Target activity in primary screen: IC 50 < 1 uM
Selectivity: IC 50 > 20 uM in TNF-a and Il1-b stimulated cells
Biological Mode of Action: cellular
Cellular Toxicity: Selectively toxic to LCL's at IC50 < 1 uM
Functional Groups to be avoided:
1. Chemically reactive groups
2.Metabolically labile groups
3. pH sensitive or hydrolytically unstable groups
Chemical Solubility Criteria: > 20 uM in PBS
Epstein-Barr Virus, LMP1, Latent Membrane Protein 1, NF-kappaB, NF-kB, lymphoproliferative disorder
Nuclear Factor kappaB (NF-kappaB) is a family of transcription factors implicated in the development and progression of multiple cancers. NF-kappaB drives both growth, anti-apoptotic and metabolic programs important for cell proliferation, differentiation and survival. Multiple receptors can activate NF-kappaB through 'canonical' or 'non-canonical' signal transduction pathways. Multiple immune cytokines activate NF-kappaB, including the pro-inflammatory cytokines TNF-a and IL1-b. NF-kappaB activation by oncogenic viruses or as a consequence of mutations in human cancers frequently underlies malignant cell growth. NF-kappaB hyperactivation is a salient feature of numerous lymphoproliferative disorders, including diffuse large B cell lymphoma (DLBCL), Hodgkin disease, and multiple myeloma. The genetic basis for elevated NF-kappaB activity in these cancers remains largely unknown, though appears to arise at least in part from mutation of key NF-kappaB pathway regulators. NF-kappaB pathway components are therefore promising targets for the development of rational chemotherapeutic agents.

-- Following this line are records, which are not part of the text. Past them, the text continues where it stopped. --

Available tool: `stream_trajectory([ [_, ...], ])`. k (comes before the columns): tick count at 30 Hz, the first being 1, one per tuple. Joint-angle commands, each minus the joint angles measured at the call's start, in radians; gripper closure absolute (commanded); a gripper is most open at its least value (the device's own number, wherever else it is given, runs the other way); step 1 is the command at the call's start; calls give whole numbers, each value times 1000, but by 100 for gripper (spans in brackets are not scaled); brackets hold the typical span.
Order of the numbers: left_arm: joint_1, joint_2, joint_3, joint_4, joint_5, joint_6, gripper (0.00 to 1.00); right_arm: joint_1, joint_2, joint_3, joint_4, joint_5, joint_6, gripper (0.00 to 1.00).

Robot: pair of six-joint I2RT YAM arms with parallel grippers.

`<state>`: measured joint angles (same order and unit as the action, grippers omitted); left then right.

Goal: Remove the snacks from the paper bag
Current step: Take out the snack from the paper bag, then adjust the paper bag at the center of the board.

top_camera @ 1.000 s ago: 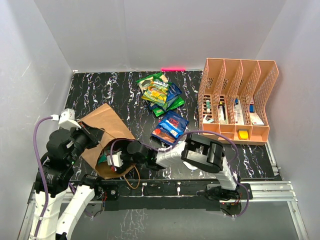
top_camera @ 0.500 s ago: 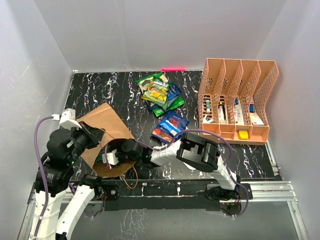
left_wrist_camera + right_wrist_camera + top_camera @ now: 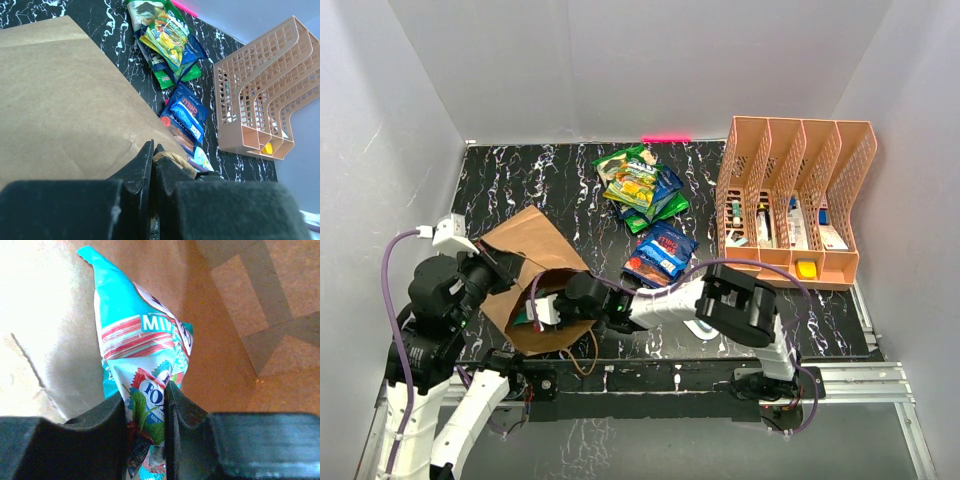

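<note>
snack packet [image 3: 135, 340], teal with red-and-white stripes, is clamped between the two fingers of the right claw [image 3: 145, 402]. its lower end sits in the jaws and its upper end stands up past the fingertips. brown paper surrounds this claw on all sides in the right wrist view, so claw and packet are inside the paper bag [image 3: 535, 255]. in the top view the bag lies on its side on the black marbled table [image 3: 520, 175], mouth toward the arm bases, with the right arm reaching into the mouth from the right. the left claw [image 3: 152, 147] is closed, fingertips almost touching, pinched on the rim of the bag at its mouth. the flat brown side of the bag spreads to the left of and beyond these fingertips. beyond and to the right of the left claw, outside the bag, a blue-and-red packet [image 3: 184, 112] lies flat on the table. farther beyond it sits a pile of green, yellow and blue packets [image 3: 167, 40], overlapping one another. far to the right of both claws stands the peach mesh organizer [image 3: 260, 95], apart from the packets.
</note>
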<state>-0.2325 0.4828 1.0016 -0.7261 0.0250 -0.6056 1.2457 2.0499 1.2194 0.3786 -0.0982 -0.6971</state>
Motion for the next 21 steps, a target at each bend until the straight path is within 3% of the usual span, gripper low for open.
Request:
stream_trajectory([
  [1, -2, 19, 33, 29, -28, 16, 100, 6, -170, -38, 4, -11, 67, 92],
  [21, -1, 50, 22, 108, -36, 26, 100, 6, -580, -215, -182, 61, 141, 92],
])
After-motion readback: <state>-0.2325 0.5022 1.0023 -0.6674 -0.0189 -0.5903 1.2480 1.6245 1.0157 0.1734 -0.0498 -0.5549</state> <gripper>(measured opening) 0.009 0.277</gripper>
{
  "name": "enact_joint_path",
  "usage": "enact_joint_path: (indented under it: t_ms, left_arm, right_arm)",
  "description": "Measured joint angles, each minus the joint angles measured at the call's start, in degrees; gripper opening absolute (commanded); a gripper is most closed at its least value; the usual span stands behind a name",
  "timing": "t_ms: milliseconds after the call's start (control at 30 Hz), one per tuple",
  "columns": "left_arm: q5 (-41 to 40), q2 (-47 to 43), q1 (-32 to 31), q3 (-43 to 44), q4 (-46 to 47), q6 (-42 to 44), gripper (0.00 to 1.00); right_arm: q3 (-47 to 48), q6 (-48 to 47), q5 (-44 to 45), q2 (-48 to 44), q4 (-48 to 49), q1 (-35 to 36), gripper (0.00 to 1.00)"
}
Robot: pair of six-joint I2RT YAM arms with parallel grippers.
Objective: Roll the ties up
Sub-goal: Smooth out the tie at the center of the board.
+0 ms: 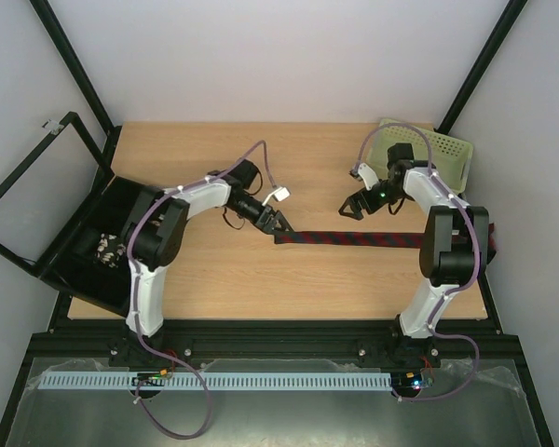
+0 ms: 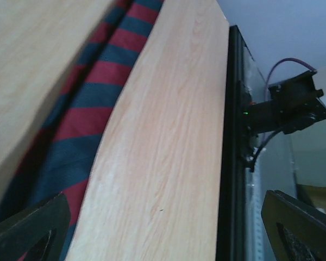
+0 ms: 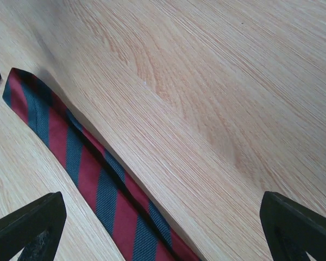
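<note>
Your left gripper hovers with its jaws spread wide at the left end of the tie, near the middle of the table. The red-and-navy striped tie lies flat and straight from there toward the right edge. To start the roll well, pinch that end squarely across its width and turn it over evenly, so the coil does not skew. Your right gripper, also spread apart and holding nothing, sits just behind the tie; it could pin the strip while you roll. The light wood looks smooth, so the fabric may slide. A pale green basket stands at the far right corner, a black box at the left edge, with white walls around.
</note>
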Motion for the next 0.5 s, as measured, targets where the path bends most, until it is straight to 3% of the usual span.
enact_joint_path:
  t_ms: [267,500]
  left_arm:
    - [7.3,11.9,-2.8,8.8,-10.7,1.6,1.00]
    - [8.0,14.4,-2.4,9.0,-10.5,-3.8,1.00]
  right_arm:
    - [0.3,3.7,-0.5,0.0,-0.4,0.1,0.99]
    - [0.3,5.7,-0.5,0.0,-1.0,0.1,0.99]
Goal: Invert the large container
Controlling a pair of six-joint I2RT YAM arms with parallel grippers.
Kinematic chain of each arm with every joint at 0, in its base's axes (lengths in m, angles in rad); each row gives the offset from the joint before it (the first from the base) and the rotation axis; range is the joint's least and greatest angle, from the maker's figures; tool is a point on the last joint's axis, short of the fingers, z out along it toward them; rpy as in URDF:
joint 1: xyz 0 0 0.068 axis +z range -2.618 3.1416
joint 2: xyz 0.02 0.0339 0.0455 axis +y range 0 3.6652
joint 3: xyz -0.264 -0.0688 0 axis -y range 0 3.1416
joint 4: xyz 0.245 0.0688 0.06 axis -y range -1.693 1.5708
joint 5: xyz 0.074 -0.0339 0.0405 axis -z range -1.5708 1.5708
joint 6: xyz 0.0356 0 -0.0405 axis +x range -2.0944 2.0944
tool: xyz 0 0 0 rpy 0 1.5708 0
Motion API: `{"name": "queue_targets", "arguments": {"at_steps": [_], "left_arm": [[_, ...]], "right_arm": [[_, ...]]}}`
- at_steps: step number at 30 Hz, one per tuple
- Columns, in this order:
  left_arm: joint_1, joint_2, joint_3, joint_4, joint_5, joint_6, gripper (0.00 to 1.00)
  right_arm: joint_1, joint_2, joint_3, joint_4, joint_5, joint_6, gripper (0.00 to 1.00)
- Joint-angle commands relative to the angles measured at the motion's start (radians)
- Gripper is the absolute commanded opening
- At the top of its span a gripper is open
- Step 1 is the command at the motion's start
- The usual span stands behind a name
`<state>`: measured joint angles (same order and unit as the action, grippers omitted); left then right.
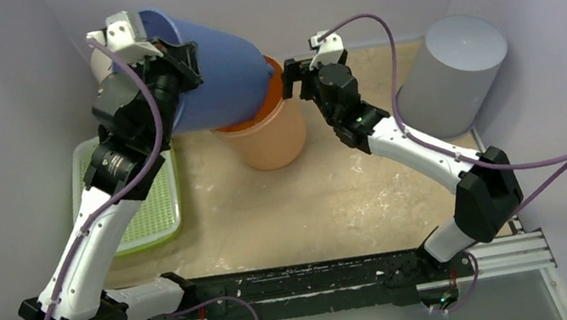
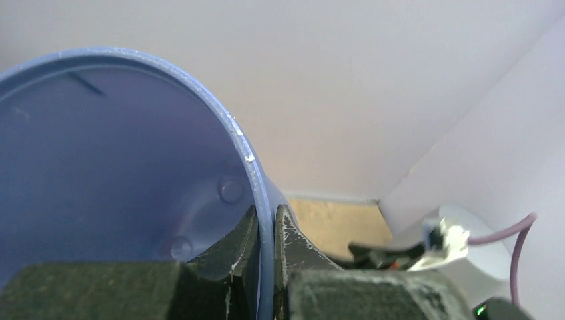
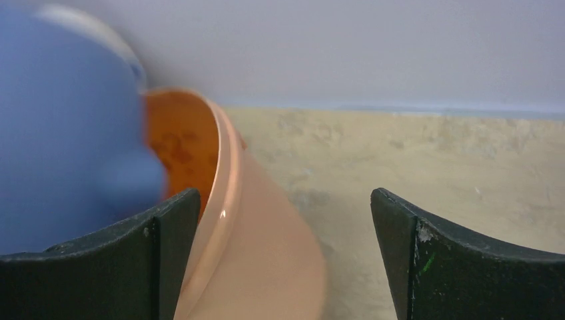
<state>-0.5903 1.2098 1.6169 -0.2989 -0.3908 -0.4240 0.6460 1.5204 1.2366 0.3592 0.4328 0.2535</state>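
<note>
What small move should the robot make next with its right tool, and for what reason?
Probably close the right tool on the rim of the orange container. That rim lies between its open jaws. The blue container, pinched at its rim by the left tool and tilted, seems to have its base in the orange one's mouth. Holding the orange one may let the blue one come free.
</note>
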Motion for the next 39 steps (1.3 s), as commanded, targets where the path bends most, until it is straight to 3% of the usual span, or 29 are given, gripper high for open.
{"name": "queue_targets", "arguments": {"at_steps": [1,15,21,31,39], "left_arm": [[0.007,-0.052,0.090,0.183,-0.084,0.091,0.00],[0.007,-0.101,0.223,0.162,-0.161,0.214,0.00],[0.007,-0.090,0.324,0.030,-0.193,0.282,0.00],[0.008,-0.149,0.153,-0.010,-0.370,0.380,0.00],[0.007,-0.098,0.187,-0.134,-0.463,0.410,0.00]], "right_arm": [[0.001,0.001,-0.040,-0.153,0.030,-0.056,1.00],[-0.052,-0.031,-0.084,-0.155,0.027,-0.031,1.00],[-0.060,-0.059,-0.071,-0.159,0.014,-0.041,1.00],[-0.062,-0.086,-0.042,-0.182,0.027,-0.072,1.00],[-0.061,-0.129,-0.027,-0.210,-0.001,-0.111,1.00]]}}
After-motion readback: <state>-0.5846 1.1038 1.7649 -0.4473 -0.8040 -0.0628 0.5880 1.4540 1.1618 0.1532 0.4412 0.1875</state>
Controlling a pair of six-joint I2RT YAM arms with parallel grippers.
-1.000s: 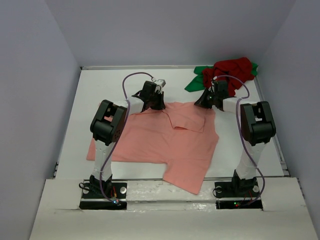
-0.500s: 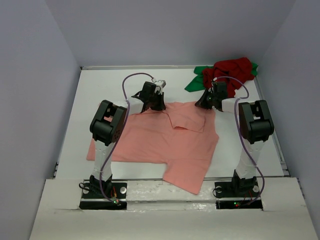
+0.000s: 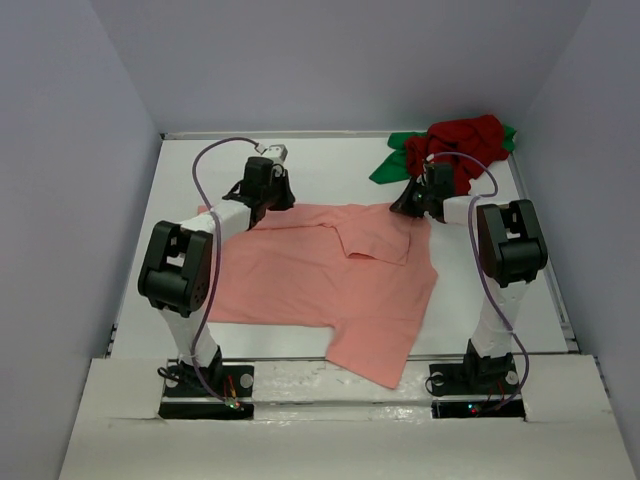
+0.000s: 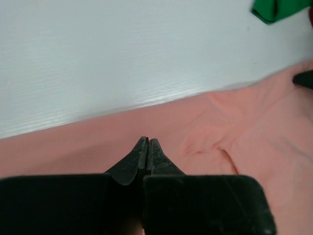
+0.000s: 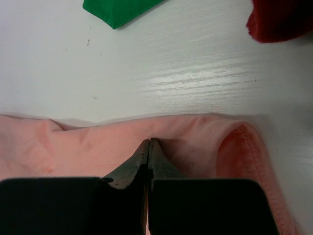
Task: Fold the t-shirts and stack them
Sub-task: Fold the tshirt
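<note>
The salmon-pink t-shirt (image 3: 330, 285) lies spread on the white table, with a flap folded over near its far middle. My left gripper (image 3: 270, 198) is shut, its tips (image 4: 147, 141) resting on the shirt (image 4: 254, 127) just inside its far edge; no cloth shows between the jaws. My right gripper (image 3: 408, 207) is shut on the shirt's far right edge (image 5: 73, 147), where the cloth rises in a ridge around the tips (image 5: 148, 142), beside a sleeve opening. The dark red t-shirt (image 3: 465, 140) lies crumpled on the bright green one (image 3: 390, 166) at the far right corner.
Grey walls close in the table (image 3: 200, 170) on three sides. The green shirt's corner (image 5: 117, 10) and the dark red cloth (image 5: 283, 22) lie just beyond my right gripper. The green also shows in the left wrist view (image 4: 276, 10).
My left arm has swung left, its gripper sliding along the shirt's far edge from near the middle toward the left. The right arm and the fold have stayed put.
</note>
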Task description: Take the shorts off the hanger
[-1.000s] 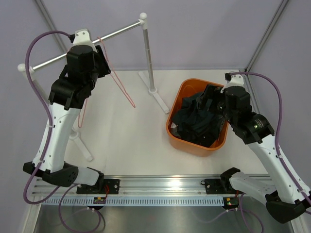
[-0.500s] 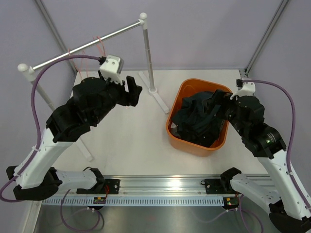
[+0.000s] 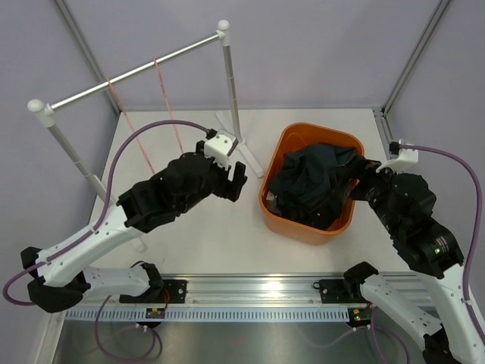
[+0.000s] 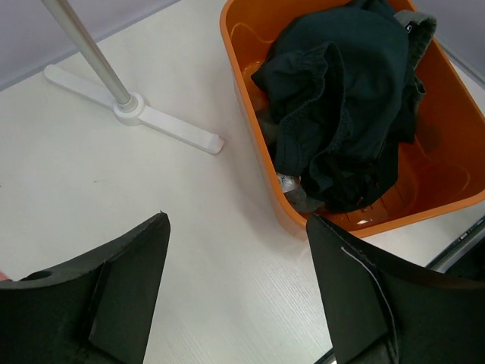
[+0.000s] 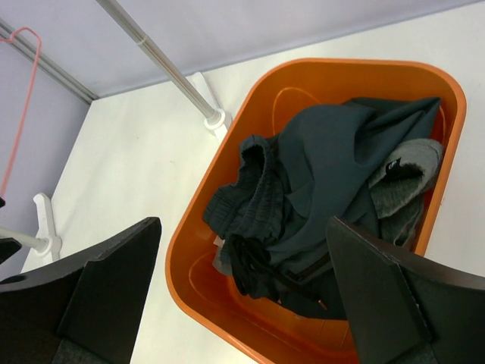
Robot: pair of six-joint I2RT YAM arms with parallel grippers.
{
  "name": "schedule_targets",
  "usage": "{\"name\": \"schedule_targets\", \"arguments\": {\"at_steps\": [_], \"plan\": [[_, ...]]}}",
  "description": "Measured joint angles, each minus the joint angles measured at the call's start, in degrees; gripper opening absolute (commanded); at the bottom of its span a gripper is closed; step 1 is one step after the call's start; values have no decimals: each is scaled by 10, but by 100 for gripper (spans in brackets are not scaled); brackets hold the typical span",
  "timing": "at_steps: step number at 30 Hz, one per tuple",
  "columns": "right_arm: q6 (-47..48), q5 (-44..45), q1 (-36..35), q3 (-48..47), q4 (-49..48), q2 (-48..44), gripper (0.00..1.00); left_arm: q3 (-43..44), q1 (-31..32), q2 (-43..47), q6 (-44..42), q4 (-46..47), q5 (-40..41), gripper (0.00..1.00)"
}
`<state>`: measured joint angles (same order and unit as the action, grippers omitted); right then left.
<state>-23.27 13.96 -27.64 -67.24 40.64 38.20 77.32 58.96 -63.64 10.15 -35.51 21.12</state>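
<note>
Top external: shorts [image 3: 311, 180] heaped in orange bin [image 3: 303, 230] near right edge of desk [image 3: 189, 235]; two pink hangers [image 3: 163, 87] on rail [image 3: 136, 73] over far-left corner; left claw [image 3: 229, 184] over desk centre, just beside bin.
Left wrist: left claw wide, holding nothing.
Right wrist: right claw [image 5: 242, 299] wide, holding nothing, above bin; grey pair [image 5: 402, 182] under dark pair [image 5: 318, 174].

Left end effector [image 3: 235, 182] fingers spread, empty; right end effector [image 3: 362, 173] spread wide, empty.
</note>
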Motion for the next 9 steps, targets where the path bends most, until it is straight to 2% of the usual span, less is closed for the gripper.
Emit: {"name": "schedule_targets", "arguments": {"at_steps": [9], "plan": [[-5,0,0,25,10,-19,100,-7,7,23,2,30,-2,79]]}}
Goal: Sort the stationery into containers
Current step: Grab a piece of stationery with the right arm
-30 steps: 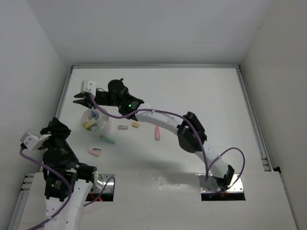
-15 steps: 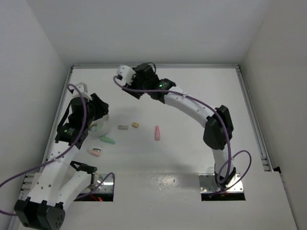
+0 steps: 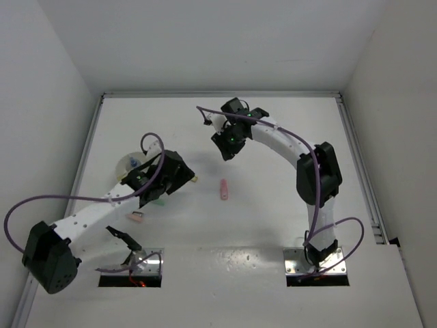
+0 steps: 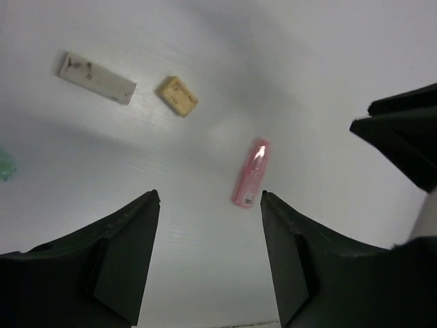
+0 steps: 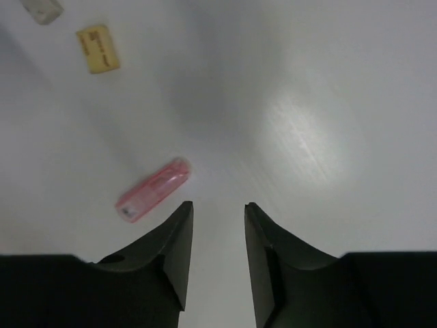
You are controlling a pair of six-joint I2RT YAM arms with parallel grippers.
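Black fingers [image 4: 123,266] of the left gripper [image 4: 208,253] stand spread wide with nothing between them, only bare white table [image 4: 328,82] showing in the gap. Just ahead of the right-hand finger a pink marker [image 4: 251,172] lies flat, pointing roughly along the gripper's line and touching neither finger. Farther ahead and to the left sit a tan block [image 4: 177,96] and, beside it but apart, a pale grey block [image 4: 95,78]. A sliver of a green marker [image 4: 5,165] shows at the far left edge. The right gripper [image 5: 217,246] has its jaws parted by a narrow gap and holds nothing. The same pink marker lies slanted just ahead and left of its left finger, and the tan and grey blocks lie well beyond at the upper left. Seen from above, both grippers hang over the middle of the table with the pink marker near each. The white bowl [image 3: 123,164] sits behind the left arm, partly hidden, and a second pink item [image 3: 135,217] lies on that arm's near side
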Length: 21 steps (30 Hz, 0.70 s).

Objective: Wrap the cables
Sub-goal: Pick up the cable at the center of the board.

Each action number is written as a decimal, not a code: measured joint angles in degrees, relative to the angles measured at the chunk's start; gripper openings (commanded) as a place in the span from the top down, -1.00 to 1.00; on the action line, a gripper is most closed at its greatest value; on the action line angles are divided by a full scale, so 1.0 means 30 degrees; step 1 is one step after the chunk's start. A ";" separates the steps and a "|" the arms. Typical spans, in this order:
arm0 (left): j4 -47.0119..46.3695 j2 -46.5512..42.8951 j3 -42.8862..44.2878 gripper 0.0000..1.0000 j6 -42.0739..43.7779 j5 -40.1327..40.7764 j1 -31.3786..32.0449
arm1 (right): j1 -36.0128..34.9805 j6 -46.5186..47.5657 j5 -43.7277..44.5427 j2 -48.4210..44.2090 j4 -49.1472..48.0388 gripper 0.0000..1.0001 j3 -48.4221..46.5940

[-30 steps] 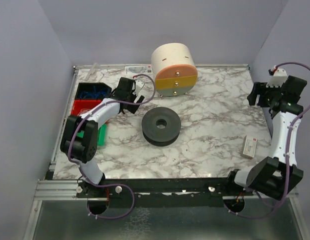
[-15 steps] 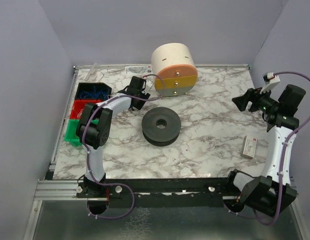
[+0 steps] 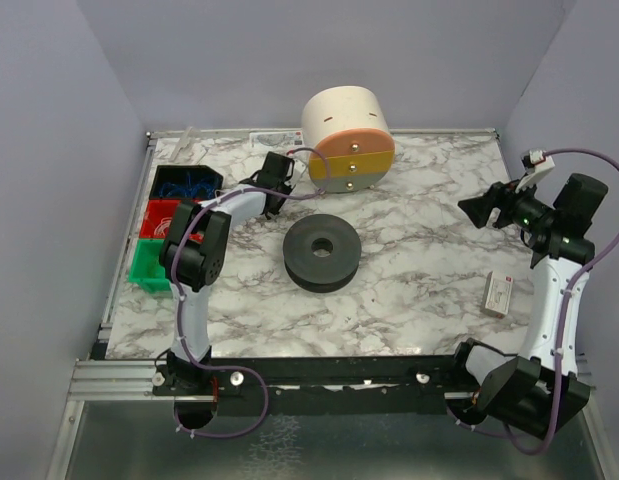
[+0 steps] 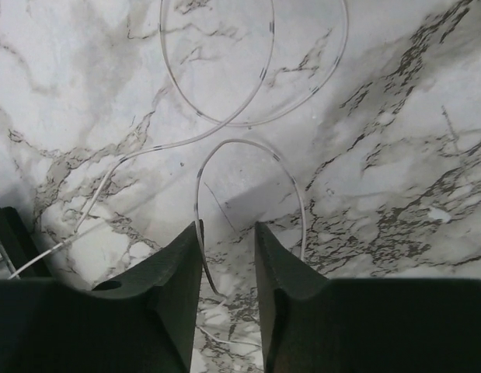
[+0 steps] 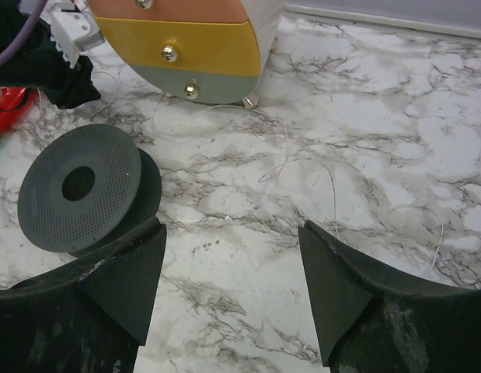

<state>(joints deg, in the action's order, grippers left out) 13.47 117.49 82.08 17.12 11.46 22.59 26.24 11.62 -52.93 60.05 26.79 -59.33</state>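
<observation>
The cables are hair-thin pale strands looping over the marble. In the left wrist view one strand runs down between the fingers, close along the inner face of the left one. My left gripper is low over the table beside the drum; its jaws are narrow but still apart. It shows at the back left in the top view. The dark grey spool lies flat mid-table. My right gripper hangs open above the right side, empty. Its wrist view shows the gripper, the spool and more strands.
Blue, red and green bins line the left edge. The cream drum with orange, yellow and grey drawers stands at the back. A small white box lies near the right edge.
My left gripper has moved right toward the drum and its jaws have narrowed around a cable strand. The right arm has swung up and left, its gripper now over the table.
</observation>
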 measured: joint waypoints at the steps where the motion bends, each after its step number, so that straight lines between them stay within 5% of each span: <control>1: 0.0015 0.0124 0.0000 0.78 0.0044 0.0073 -0.0007 | 0.0000 0.0000 -0.0117 -0.0073 -0.0036 -0.47 0.0007; 2: 0.0022 0.0240 0.0000 0.99 0.0044 0.0153 -0.0007 | 0.0000 0.0000 -0.0204 -0.0131 -0.0051 -0.48 0.0007; 10: 0.1297 -0.0758 -0.0007 1.00 0.0597 -0.0029 -0.0058 | 0.0000 0.0685 -0.1632 -0.0277 0.0044 -0.51 -0.0073; 16: 0.2011 -0.7198 0.0554 1.00 0.1078 -0.2091 -0.0087 | -0.0787 0.1865 -0.3228 -0.0270 0.0488 -0.60 -0.0678; 21: 0.1282 -1.1613 0.3963 1.00 0.0925 -0.4568 -0.0066 | -0.3636 0.2856 -0.3439 -0.0044 0.0852 -0.70 -0.1603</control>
<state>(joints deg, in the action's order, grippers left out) 17.32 82.65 93.97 19.90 -2.24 22.39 15.33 20.18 -63.24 59.92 29.34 -64.14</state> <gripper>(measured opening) 0.003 0.822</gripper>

Epstein-Barr Virus (EBV) is a ubiquitous Herpesvirus that is an important cause of Hodgkin's Disease, other Lymphoproliferative Diseases, and Nasopharyngeal Carcinoma. EBV infection mimics NF-kappaB hyperactivation states present in many malignancies. The EBV oncoprotein LMP1 (Latent Membrane Protein 1) constitutively activates both canonical and noncanonical NF-kB pathways in a ligand-independent fashion. LMP1 is expressed in most EBV-associated lymphoproliferative and epithelial malignancies. LMP1 activates NF-kappaB via two cytoplasmic signaling domains. The membrane proximal "TES1" domain activates a non-canonical NF-kappaB pathway, while the membrane distal "TES2" domain activates canonical NF-kappaB. EBV-transformed B cells require persistent NF-kappaB activation for growth and survival, and rapidly undergo apoptosis upon expression of a dominant-negative NF-kappaB super-repressor. Cellular factors that mediate LMP1 effects therefore constitute potential targets for rational therapeutic intervention.